Keeping the work interesting and fun is the ultimate goal for Harmon as he guides his students every step of the way.

"It's kind of like a basketball team where we've gone through the plays and everyone knows how to dribble and shoot," Harmon said. "Now it's time to go out and play the game."

• • •

Curriculum vitae

Name: Rob Harmon

Age: 44

Residence: DeKalb

Hometown: Frankfort, Indiana

Family: Wife Jennifer and children Ava, Aidan and Asher

Occupation: Technology education teacher at Thompson Middle School in St. Charles

Education: Bachelor's degree in Organizational Leadership from Purdue University, master's degree in Teaching Leadership from St. Xavier University, Master Teacher at Project Lead the Way

Honors: 2016 Illinois Career and Tech Teacher of the Year

Activities: Yearbook adviser, youth baseball and basketball coach in DeKalb

• • •

Tips from a top teacher

With 18 years of experience behind him, Thompson Middle School technology education teacher Rob Harmon has learned a bunch about what works and -- perhaps more important -- what hasn't worked in his St. Charles classroom.

Here are a few tips he's gathered through the years.

• Parents should be bold when developing class schedules with their children and look more closely at the electives at their school. "What do we want as parents when we think about preparing our kids to become adults?" Harmon said. "Many kids leave school and never experience building anything hands-on. Parents should allow their children to experience these classes at least once so they're ready to contribute to society."

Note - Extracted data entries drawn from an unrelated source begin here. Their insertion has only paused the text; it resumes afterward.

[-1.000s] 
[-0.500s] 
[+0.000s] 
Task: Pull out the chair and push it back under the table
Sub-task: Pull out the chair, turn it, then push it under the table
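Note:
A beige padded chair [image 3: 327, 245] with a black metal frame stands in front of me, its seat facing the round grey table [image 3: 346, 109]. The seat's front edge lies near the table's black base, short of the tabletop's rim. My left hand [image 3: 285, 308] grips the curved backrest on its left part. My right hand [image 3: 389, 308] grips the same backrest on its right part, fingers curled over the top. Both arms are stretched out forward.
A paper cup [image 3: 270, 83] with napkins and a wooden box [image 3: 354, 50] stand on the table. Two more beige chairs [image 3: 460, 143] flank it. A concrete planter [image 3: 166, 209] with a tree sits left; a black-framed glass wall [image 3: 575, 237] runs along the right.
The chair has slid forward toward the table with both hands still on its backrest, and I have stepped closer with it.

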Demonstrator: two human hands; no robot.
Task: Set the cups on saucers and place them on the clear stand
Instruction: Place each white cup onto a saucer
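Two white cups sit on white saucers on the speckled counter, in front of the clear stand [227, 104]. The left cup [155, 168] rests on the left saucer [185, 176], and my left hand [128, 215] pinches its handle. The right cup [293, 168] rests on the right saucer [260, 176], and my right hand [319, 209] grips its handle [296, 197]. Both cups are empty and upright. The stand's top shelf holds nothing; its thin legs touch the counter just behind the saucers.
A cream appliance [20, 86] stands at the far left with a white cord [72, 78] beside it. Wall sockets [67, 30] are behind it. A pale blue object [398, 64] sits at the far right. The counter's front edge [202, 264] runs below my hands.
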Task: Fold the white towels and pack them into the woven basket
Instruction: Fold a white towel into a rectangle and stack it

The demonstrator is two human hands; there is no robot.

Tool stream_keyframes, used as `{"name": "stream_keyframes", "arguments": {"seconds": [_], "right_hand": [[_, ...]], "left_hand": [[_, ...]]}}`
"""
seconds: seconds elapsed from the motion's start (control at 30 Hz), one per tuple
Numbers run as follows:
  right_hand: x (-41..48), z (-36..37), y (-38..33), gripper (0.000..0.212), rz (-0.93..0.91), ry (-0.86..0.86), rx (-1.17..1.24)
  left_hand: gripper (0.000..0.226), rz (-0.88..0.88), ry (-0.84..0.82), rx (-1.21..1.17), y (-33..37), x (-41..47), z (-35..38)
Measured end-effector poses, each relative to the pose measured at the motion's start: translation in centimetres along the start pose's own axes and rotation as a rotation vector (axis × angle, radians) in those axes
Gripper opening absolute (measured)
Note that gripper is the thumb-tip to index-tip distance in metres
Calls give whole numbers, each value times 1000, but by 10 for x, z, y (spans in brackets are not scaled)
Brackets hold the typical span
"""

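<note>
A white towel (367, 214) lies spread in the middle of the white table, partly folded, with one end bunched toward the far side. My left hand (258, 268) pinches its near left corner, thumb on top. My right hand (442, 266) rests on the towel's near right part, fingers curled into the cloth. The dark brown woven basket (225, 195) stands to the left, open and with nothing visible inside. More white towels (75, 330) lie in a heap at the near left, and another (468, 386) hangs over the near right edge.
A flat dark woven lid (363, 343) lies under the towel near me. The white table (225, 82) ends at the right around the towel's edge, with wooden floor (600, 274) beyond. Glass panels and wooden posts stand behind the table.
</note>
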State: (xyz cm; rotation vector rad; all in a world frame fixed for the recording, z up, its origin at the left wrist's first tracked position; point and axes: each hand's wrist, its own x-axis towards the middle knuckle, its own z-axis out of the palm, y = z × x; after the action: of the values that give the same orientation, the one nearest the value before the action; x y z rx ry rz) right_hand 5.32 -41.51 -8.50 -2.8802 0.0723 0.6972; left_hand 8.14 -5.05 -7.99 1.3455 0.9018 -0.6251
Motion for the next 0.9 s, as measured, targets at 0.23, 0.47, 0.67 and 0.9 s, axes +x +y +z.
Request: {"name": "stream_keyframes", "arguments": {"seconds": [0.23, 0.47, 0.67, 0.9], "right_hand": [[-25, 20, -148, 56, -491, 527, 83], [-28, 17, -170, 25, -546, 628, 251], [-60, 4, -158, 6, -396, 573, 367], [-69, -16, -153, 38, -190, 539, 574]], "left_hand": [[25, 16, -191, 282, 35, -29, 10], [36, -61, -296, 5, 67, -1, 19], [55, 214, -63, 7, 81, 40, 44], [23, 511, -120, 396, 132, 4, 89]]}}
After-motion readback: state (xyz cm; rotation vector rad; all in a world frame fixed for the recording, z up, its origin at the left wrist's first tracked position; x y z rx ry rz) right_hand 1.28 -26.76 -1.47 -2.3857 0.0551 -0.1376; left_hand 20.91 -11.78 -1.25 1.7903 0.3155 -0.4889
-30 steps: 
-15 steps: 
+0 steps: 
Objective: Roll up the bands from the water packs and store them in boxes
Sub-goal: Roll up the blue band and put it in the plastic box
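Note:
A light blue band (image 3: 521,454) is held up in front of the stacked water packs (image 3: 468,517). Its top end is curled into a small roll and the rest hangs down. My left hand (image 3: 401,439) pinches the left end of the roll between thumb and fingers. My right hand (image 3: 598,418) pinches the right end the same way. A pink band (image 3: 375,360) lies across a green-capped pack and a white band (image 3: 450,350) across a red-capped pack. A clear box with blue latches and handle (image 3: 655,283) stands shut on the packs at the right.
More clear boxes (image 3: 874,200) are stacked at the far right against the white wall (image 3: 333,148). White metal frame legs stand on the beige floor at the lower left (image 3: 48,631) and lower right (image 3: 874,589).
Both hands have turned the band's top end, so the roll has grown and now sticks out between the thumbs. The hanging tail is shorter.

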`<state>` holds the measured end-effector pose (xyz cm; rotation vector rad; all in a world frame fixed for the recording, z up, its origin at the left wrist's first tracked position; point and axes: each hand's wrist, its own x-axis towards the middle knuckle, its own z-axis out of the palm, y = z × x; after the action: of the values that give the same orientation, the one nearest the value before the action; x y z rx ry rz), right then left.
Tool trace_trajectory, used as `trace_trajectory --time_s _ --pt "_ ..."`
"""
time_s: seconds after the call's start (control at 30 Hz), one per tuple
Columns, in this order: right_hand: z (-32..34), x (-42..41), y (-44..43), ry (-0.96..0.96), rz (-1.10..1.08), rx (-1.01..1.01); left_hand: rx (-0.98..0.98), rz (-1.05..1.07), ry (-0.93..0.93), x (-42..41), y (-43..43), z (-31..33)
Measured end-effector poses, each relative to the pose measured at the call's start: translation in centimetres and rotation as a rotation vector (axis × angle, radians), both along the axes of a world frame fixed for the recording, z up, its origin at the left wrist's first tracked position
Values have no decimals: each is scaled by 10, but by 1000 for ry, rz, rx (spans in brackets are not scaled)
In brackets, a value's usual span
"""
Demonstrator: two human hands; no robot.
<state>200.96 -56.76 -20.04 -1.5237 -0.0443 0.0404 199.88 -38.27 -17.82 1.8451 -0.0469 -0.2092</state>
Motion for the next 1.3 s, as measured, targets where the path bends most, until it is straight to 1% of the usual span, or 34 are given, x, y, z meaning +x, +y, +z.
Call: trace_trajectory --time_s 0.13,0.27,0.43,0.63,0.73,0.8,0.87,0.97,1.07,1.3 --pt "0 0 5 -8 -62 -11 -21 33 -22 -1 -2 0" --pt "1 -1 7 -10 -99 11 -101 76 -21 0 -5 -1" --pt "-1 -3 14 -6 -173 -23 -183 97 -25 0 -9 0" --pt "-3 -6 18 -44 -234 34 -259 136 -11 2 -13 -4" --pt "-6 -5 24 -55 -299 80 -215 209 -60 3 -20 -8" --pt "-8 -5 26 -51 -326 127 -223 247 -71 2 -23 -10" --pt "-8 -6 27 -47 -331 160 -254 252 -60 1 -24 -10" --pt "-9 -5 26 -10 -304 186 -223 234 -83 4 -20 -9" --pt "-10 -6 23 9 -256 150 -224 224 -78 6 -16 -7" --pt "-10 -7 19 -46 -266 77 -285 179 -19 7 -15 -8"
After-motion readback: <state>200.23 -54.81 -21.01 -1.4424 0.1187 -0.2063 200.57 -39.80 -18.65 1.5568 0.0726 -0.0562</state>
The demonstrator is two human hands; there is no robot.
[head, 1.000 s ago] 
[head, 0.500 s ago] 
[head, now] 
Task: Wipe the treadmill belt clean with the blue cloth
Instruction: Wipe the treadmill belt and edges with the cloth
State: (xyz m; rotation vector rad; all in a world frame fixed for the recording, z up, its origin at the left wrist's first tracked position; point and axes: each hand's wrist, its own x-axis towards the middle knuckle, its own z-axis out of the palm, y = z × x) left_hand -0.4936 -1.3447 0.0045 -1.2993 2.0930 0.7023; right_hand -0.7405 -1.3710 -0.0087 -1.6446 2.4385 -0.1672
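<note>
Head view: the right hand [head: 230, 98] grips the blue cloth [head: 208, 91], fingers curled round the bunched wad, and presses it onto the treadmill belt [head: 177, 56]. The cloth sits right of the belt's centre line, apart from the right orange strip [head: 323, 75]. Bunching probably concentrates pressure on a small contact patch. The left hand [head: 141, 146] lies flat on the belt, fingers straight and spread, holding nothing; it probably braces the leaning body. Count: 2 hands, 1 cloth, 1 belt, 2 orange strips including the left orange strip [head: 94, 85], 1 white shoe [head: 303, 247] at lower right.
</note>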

• Teachers should be flexible when it comes to their classroom techniques. "We have a tendency to think our way is the right way, and I learn a lot from my kids," Harmon said. "We need to be more open-minded and listen to our students."

• Teachers should allow kids to make mistakes and provide time to address the mistakes before moving on. "Teachers, especially new teachers, struggle with balancing their time because they're trying to move so quickly through different standards," Harmon said. "Slow down. Pick the standards that are most meaningful and don't move on until the kids have acquired that essential skill."